What is needed
Could you give the whole listing again, exactly as it reads?
# # # # #
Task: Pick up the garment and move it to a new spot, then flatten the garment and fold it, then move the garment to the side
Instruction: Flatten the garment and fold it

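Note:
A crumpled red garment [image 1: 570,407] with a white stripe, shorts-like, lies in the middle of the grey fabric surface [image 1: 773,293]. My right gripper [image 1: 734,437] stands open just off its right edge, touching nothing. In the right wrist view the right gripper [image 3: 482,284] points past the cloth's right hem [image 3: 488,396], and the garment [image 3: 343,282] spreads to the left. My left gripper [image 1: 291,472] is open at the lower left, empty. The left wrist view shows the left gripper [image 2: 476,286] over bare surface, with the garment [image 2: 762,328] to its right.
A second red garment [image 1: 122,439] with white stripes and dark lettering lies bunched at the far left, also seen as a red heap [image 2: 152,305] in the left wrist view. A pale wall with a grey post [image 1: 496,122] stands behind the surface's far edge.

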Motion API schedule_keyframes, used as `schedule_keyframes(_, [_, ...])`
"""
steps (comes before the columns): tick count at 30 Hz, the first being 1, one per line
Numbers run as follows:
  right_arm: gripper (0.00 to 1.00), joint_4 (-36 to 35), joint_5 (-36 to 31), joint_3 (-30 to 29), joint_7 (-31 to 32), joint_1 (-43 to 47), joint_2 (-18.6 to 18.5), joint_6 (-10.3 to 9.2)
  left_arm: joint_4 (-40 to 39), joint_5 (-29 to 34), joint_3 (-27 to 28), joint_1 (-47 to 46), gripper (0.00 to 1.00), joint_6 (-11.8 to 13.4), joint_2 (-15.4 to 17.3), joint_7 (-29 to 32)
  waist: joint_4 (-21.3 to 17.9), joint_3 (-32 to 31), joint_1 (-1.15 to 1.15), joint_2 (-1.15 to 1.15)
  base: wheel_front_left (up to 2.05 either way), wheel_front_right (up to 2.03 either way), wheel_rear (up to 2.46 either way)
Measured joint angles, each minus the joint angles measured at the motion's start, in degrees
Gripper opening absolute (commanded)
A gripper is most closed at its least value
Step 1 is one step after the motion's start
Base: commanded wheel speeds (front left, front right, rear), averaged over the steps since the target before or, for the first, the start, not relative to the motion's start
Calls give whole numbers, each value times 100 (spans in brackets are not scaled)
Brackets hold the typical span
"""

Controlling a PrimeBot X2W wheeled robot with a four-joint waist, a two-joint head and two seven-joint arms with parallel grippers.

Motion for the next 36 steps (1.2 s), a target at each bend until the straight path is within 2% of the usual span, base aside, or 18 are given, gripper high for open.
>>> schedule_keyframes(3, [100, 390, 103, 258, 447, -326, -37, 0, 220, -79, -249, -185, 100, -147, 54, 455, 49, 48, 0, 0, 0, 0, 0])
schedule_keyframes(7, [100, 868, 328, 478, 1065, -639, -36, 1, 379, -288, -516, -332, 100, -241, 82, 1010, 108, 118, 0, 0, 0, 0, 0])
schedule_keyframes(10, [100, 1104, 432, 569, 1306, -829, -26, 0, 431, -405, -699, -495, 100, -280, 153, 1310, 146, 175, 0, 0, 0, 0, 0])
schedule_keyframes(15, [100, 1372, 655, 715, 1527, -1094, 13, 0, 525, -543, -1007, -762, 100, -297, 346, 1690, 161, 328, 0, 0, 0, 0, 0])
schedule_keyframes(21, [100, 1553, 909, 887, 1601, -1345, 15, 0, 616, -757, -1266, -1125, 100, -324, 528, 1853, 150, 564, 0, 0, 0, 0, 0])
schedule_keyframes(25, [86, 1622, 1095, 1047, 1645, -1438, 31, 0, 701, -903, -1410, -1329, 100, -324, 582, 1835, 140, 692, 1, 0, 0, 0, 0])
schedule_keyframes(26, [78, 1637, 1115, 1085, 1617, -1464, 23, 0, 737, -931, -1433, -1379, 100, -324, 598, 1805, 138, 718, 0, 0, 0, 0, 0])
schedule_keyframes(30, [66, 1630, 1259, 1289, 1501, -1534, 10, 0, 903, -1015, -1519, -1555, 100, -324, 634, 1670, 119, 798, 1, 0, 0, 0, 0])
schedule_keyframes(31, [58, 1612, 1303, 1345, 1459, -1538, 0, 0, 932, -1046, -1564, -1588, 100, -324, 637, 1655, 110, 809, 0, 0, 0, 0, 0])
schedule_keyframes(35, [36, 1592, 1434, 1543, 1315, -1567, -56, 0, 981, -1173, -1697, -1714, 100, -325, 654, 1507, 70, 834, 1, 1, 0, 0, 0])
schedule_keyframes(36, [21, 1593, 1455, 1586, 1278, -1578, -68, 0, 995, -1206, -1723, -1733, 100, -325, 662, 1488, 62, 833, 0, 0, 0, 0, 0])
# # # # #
Response to the exercise
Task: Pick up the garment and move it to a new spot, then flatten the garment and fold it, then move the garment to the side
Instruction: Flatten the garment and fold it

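Note:
A crumpled red garment [image 1: 570,407] with a white stripe, shorts-like, lies in the middle of the grey fabric surface [image 1: 773,293]. My right gripper [image 1: 734,437] stands open just off its right edge, touching nothing. In the right wrist view the right gripper [image 3: 482,284] points past the cloth's right hem [image 3: 488,396], and the garment [image 3: 343,282] spreads to the left. My left gripper [image 1: 291,472] is open at the lower left, empty. The left wrist view shows the left gripper [image 2: 476,286] over bare surface, with the garment [image 2: 762,328] to its right.
A second red garment [image 1: 122,439] with white stripes and dark lettering lies bunched at the far left, also seen as a red heap [image 2: 152,305] in the left wrist view. A pale wall with a grey post [image 1: 496,122] stands behind the surface's far edge.
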
Motion API schedule_keyframes, used as `schedule_keyframes(_, [_, ...])`
"""
steps (comes before the columns): tick count at 30 Hz, the first being 1, one per line
Numbers run as follows:
  right_arm: gripper (0.00 to 1.00), joint_4 (-36 to 35), joint_5 (-36 to 31), joint_3 (-30 to 29), joint_7 (-31 to 32), joint_1 (-43 to 47), joint_2 (-18.6 to 18.5), joint_6 (-10.3 to 9.2)
  left_arm: joint_4 (-40 to 39), joint_5 (-29 to 34), joint_3 (-27 to 28), joint_1 (-47 to 46), gripper (0.00 to 1.00), joint_6 (-11.8 to 13.4), joint_2 (-15.4 to 17.3), joint_7 (-29 to 32)
  waist: joint_4 (-21.3 to 17.9), joint_3 (-32 to 31), joint_1 (-1.15 to 1.15), joint_2 (-1.15 to 1.15)
  base: wheel_front_left (up to 2.05 either way), wheel_front_right (up to 2.03 either way), wheel_rear (up to 2.46 either way)
Measured joint angles, each minus the joint angles measured at the motion's start, in degrees
Gripper opening absolute (commanded)
A gripper is most closed at its least value
Step 1 is one step after the motion's start
Base: commanded wheel speeds (front left, front right, rear), averaged over the steps since the target before or, for the first, the start, not relative to the motion's start
Calls give whole numbers, each value times 100 (spans in brackets are not scaled)
Brackets hold the typical span
"""

Controlling a PrimeBot X2W wheeled robot with a four-joint waist, a two-joint head and two seven-joint arms with parallel grippers.

Motion for the next 36 steps (1.2 s), a target at each bend until the straight path is within 2% of the usual span, base aside, or 18 are given, gripper high for open.
>>> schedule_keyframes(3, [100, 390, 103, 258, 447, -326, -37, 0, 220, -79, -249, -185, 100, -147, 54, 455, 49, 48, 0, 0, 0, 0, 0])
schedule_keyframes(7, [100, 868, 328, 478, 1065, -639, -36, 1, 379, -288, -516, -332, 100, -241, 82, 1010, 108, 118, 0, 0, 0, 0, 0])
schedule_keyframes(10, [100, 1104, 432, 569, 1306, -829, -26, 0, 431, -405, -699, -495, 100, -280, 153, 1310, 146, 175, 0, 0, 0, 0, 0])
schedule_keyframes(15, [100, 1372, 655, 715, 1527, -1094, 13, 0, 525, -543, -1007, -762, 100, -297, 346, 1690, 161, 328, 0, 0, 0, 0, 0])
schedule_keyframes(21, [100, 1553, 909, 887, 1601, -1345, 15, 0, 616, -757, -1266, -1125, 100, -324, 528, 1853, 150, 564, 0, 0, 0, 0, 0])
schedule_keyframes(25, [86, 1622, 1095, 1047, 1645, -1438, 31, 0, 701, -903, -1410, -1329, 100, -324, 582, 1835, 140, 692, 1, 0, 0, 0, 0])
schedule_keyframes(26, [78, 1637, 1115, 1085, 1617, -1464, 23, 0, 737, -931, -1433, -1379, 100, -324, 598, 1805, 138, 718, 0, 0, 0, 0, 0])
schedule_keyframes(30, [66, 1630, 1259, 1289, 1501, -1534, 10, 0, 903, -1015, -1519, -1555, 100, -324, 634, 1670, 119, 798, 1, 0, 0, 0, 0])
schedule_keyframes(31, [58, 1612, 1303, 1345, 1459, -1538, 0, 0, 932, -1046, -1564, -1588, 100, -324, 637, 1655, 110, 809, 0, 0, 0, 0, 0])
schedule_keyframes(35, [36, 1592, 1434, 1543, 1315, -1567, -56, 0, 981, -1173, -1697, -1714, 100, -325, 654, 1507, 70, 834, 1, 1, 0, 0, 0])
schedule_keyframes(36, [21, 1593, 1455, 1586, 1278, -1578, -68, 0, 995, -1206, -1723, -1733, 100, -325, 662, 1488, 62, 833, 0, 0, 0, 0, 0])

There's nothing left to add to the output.